Work instruction: The expected result is an exact restatement of the data, free of pictures.

Input data:
....

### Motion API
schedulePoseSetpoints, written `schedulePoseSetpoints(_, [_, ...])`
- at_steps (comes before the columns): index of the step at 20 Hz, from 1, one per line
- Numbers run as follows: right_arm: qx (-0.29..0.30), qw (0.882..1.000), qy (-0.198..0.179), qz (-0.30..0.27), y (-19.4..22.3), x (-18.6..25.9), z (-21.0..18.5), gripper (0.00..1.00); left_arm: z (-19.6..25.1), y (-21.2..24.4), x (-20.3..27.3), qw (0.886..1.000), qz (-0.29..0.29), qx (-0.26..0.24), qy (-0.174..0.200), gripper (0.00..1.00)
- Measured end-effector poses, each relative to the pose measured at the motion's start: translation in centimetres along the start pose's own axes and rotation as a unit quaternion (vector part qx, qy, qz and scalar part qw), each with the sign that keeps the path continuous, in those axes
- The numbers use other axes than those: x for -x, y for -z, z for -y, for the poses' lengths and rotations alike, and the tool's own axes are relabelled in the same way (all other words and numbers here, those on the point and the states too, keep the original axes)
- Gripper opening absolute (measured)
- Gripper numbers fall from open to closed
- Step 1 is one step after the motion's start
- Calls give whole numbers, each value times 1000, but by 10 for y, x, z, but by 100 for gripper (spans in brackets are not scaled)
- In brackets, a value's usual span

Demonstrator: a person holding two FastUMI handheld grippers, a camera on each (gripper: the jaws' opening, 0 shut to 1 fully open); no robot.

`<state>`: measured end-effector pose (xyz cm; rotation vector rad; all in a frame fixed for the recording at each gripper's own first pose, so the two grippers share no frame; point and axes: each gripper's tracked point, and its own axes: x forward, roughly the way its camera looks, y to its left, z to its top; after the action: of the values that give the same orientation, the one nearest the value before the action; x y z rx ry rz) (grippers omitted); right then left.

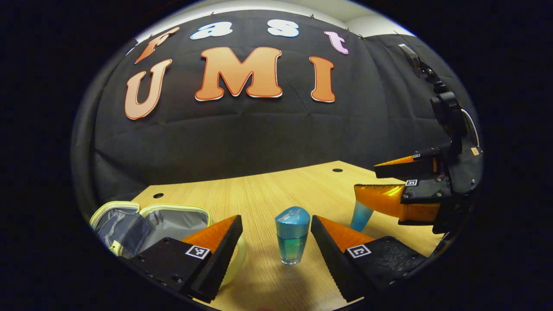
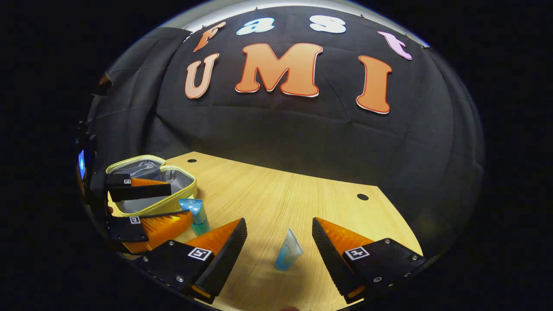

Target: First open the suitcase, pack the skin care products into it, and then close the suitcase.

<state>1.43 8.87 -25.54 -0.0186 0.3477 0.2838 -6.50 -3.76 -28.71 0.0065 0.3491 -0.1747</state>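
Left gripper [image 1: 276, 242]: fingers spread wide, nothing gripped. A small blue bottle [image 1: 292, 235] is seen upright on the worktop [image 1: 276, 190] between the two fingers, touched by neither. The bottle has a rounded blue cap and a clear lower part with blue-green liquid.

To the left of that gripper, the suitcase [image 1: 173, 220] is seen lying open: a small soft case with a pale yellow rim and a grey lining. Its lid [image 1: 116, 224] is folded back on the far left, with a dark mesh pocket inside. The near edge of the case is partly covered by the gripper's left finger. No products can be made out inside it from this view.

Right gripper [image 2: 278, 255]: fingers also spread wide, nothing held. A light blue tube [image 2: 288, 250] is seen between the fingers, standing on its cap and leaning to the right, clear of both fingers.

In the left gripper view the right gripper [image 1: 380, 185] is seen at the right edge, above the worktop, with the tube [image 1: 360, 216] showing just below its fingers. In the right gripper view the left gripper [image 2: 164, 205] is seen at the left, with the bottle [image 2: 196, 216] near its lower finger and the open suitcase [image 2: 173, 194] just behind.

Bottle and tube are both on the worktop, outside the suitcase. Two small round holes [image 2: 362, 197] are seen in the worktop toward the back edge.
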Motion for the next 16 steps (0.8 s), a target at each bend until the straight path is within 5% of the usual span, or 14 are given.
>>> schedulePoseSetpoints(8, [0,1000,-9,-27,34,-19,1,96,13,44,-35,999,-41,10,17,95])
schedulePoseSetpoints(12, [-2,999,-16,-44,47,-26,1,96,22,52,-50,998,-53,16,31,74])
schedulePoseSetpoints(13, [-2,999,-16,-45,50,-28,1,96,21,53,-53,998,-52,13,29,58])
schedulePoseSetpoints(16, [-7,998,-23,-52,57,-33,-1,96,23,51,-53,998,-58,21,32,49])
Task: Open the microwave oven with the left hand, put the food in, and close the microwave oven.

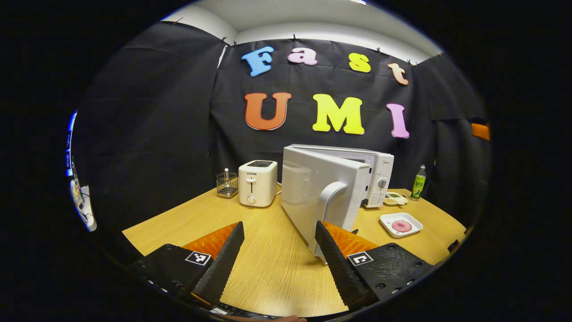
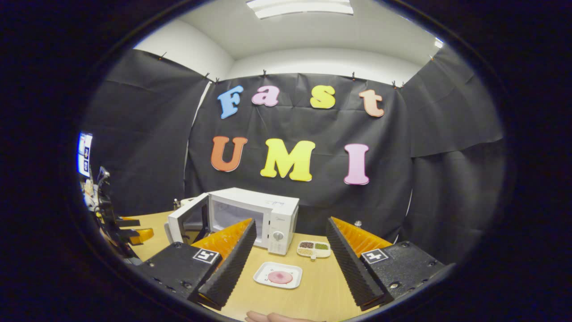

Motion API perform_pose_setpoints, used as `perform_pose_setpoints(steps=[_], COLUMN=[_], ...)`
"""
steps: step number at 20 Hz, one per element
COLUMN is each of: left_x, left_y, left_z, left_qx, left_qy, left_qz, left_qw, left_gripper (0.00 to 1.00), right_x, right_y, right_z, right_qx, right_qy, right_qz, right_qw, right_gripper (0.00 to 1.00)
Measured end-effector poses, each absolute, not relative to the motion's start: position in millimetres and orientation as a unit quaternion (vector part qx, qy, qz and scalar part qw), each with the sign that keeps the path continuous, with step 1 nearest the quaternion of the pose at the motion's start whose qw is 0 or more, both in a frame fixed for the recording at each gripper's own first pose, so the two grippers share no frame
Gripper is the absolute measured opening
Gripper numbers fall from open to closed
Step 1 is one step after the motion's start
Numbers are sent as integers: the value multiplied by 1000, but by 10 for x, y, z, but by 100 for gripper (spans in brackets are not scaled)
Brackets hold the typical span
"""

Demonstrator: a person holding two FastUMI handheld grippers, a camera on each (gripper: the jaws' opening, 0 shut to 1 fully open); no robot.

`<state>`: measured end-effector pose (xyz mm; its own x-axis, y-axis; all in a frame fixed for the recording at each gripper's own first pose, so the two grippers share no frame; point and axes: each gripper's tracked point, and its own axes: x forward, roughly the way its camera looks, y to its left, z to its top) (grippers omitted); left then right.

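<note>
The white microwave stands at the back of the wooden table, its door swung wide open toward me, handle facing out. My left gripper is open just in front of the door, its right finger close to the door's lower edge and nothing between the fingers. In the right gripper view the microwave shows its open door on the left. A white plate with a pink round of food lies in front of it. My right gripper is open above the plate.
A white toaster and a wire utensil holder stand left of the microwave. A small divided dish, a green bottle and the food plate sit to its right. The table's edge is near.
</note>
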<state>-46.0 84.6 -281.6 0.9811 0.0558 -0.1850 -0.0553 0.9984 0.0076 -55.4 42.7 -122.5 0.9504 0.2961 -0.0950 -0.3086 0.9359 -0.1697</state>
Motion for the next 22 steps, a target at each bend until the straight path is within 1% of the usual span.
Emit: perform_pose_setpoints(steps=[1,2,3,7,11,12,13,15,16,17,18,20,22], left_x=[-512,-551,-584,-575,-470,-430,-388,-325,-294,-259,-229,-180,-110], left_y=[885,889,856,730,592,571,564,531,512,492,476,410,369], left_z=[-2718,-2611,-2505,-2032,-1652,-1574,-1490,-1363,-1314,-1271,-1220,-1141,-1094], left_qx=[2,5,6,15,15,15,16,20,21,22,22,29,37], left_qy=[90,86,83,55,29,23,17,9,8,8,2,-8,-19], left_qz=[32,33,30,14,-4,-5,-5,-5,-4,-3,0,-2,2], left_qw=[995,996,996,998,999,1000,1000,1000,1000,1000,1000,1000,999], left_gripper=[95,95,95,95,94,94,94,94,94,94,94,95,95], right_x=[-485,-402,-328,26,380,478,572,754,838,908,1005,1127,1150], right_y=[444,442,450,429,378,339,298,232,208,191,154,69,87], right_z=[-1269,-1319,-1349,-1424,-1624,-1683,-1758,-2008,-2156,-2292,-2400,-2775,-3221], right_qx=[-100,-105,-106,-104,-112,-110,-104,-89,-82,-80,-71,-56,-43], right_qy=[42,49,57,84,140,158,178,234,268,300,322,387,456], right_qz=[153,148,146,135,134,133,131,134,138,151,154,155,171], right_qw=[982,982,982,982,975,972,970,959,950,939,931,907,872], right_gripper=[96,96,100,100,100,96,100,100,96,96,100,98,93])
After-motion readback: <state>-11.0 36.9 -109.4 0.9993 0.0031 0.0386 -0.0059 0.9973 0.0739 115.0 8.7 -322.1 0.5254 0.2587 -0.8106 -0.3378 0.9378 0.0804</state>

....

Response for this exercise:
### Motion API
schedulePoseSetpoints, written `schedulePoseSetpoints(_, [_, ...])`
- at_steps (comes before the columns): index of the step at 20 Hz, from 1, one per line
- Numbers run as follows: right_arm: qx (-0.29..0.30), qw (0.882..1.000), qy (-0.198..0.179), qz (-0.30..0.27), y (-19.4..22.3), x (-18.6..25.9), z (-21.0..18.5), gripper (0.00..1.00); left_arm: z (-19.6..25.1), y (-21.2..24.4), x (-20.3..27.3), qw (0.886..1.000), qz (-0.29..0.29), qx (-0.26..0.24), qy (-0.174..0.200), gripper (0.00..1.00)
- Measured end-effector poses, each relative to the pose measured at the motion's start: translation in centimetres along the start pose's own axes and rotation as a unit quaternion (vector part qx, qy, qz and scalar part qw), each with the sign that keeps the path continuous, in those axes
- The numbers use other axes than those: x for -x, y for -z, z for -y, for the poses' lengths and rotations alike, and the tool's own axes are relabelled in the same way (all other words and numbers here, those on the point and the states too, keep the original axes)
- Gripper opening absolute (measured)
- Gripper numbers fall from open to closed
- Step 1 is one step after the motion's start
- Calls give whole numbers, each value times 1000, but by 10 for y, x, z, but by 100 for gripper (spans in brackets are not scaled)
- In brackets, a value's usual span

Demonstrator: a person holding two FastUMI handheld grippers, a camera on each (gripper: the jaws' opening, 0 shut to 1 fully open); no robot.

`<state>`: measured end-effector pose (xyz cm; rotation vector rad; all in a frame fixed for the recording at each gripper's own first pose, so the two grippers share no frame; point and axes: each gripper's tracked point, and its own axes: x forward, roughly the way its camera looks, y to its left, z to its top; after the action: of the values that give the same orientation, the one nearest the value before the action; x y z rx ry rz) (grippers omitted); right then left.


Target: First open the suitcase, pack the skin care products into it, and then close the suitcase.

<state>1.43 8.87 -25.54 -0.0186 0.3477 0.2838 -6.50 -3.76 -28.71 0.0065 0.3491 -0.1747</state>
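Left gripper [image 1: 276, 242]: fingers spread wide, nothing gripped. A small blue bottle [image 1: 292, 235] is seen upright on the worktop [image 1: 276, 190] between the two fingers, touched by neither. The bottle has a rounded blue cap and a clear lower part with blue-green liquid.

To the left of that gripper, the suitcase [image 1: 173, 220] is seen lying open: a small soft case with a pale yellow rim and a grey lining. Its lid [image 1: 116, 224] is folded back on the far left, with a dark mesh pocket inside. The near edge of the case is partly covered by the gripper's left finger. No products can be made out inside it from this view.

Right gripper [image 2: 278, 255]: fingers also spread wide, nothing held. A light blue tube [image 2: 288, 250] is seen between the fingers, standing on its cap and leaning to the right, clear of both fingers.

In the left gripper view the right gripper [image 1: 380, 185] is seen at the right edge, above the worktop, with the tube [image 1: 360, 216] showing just below its fingers. In the right gripper view the left gripper [image 2: 164, 205] is seen at the left, with the bottle [image 2: 196, 216] near its lower finger and the open suitcase [image 2: 173, 194] just behind.

Bottle and tube are both on the worktop, outside the suitcase. Two small round holes [image 2: 362, 197] are seen in the worktop toward the back edge.
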Motion for the next 16 steps (0.8 s), a target at each bend until the straight path is within 5% of the usual span, or 14 are given.
>>> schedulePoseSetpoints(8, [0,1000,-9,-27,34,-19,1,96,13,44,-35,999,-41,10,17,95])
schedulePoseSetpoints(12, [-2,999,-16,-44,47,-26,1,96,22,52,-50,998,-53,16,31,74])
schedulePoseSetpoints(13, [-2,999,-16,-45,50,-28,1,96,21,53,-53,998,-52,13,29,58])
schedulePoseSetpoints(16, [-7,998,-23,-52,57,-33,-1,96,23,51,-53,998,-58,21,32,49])
Task: Open the microwave oven with the left hand, put the food in, and close the microwave oven.


Motion API perform_pose_setpoints, used as `perform_pose_setpoints(steps=[_], COLUMN=[_], ...)`
"""
steps: step number at 20 Hz, one per element
COLUMN is each of: left_x, left_y, left_z, left_qx, left_qy, left_qz, left_qw, left_gripper (0.00 to 1.00), right_x, right_y, right_z, right_qx, right_qy, right_qz, right_qw, right_gripper (0.00 to 1.00)
Measured end-effector poses, each absolute, not relative to the motion's start: position in millimetres and orientation as a unit quaternion (vector part qx, qy, qz and scalar part qw), each with the sign that keeps the path continuous, with step 1 nearest the quaternion of the pose at the motion's start whose qw is 0 or more, both in a frame fixed for the recording at each gripper's own first pose, so the two grippers share no frame
Gripper is the absolute measured opening
Gripper numbers fall from open to closed
Step 1 is one step after the motion's start
Numbers are sent as integers: the value multiplied by 1000, but by 10 for x, y, z, but by 100 for gripper (spans in brackets are not scaled)
Brackets hold the typical span
"""

Demonstrator: a person holding two FastUMI handheld grippers, a camera on each (gripper: the jaws' opening, 0 shut to 1 fully open); no robot.

`<state>`: measured end-effector pose (xyz mm; its own x-axis, y-axis; all in a frame fixed for the recording at each gripper's own first pose, so the two grippers share no frame; point and axes: each gripper's tracked point, and its own axes: x forward, roughly the way its camera looks, y to its left, z to its top) (grippers omitted); left then right.

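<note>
The white microwave stands at the back of the wooden table, its door swung wide open toward me, handle facing out. My left gripper is open just in front of the door, its right finger close to the door's lower edge and nothing between the fingers. In the right gripper view the microwave shows its open door on the left. A white plate with a pink round of food lies in front of it. My right gripper is open above the plate.
A white toaster and a wire utensil holder stand left of the microwave. A small divided dish, a green bottle and the food plate sit to its right. The table's edge is near.
</note>
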<state>-46.0 84.6 -281.6 0.9811 0.0558 -0.1850 -0.0553 0.9984 0.0076 -55.4 42.7 -122.5 0.9504 0.2961 -0.0950 -0.3086 0.9359 -0.1697</state>
Motion for the next 22 steps, a target at each bend until the straight path is within 1% of the usual span.
Emit: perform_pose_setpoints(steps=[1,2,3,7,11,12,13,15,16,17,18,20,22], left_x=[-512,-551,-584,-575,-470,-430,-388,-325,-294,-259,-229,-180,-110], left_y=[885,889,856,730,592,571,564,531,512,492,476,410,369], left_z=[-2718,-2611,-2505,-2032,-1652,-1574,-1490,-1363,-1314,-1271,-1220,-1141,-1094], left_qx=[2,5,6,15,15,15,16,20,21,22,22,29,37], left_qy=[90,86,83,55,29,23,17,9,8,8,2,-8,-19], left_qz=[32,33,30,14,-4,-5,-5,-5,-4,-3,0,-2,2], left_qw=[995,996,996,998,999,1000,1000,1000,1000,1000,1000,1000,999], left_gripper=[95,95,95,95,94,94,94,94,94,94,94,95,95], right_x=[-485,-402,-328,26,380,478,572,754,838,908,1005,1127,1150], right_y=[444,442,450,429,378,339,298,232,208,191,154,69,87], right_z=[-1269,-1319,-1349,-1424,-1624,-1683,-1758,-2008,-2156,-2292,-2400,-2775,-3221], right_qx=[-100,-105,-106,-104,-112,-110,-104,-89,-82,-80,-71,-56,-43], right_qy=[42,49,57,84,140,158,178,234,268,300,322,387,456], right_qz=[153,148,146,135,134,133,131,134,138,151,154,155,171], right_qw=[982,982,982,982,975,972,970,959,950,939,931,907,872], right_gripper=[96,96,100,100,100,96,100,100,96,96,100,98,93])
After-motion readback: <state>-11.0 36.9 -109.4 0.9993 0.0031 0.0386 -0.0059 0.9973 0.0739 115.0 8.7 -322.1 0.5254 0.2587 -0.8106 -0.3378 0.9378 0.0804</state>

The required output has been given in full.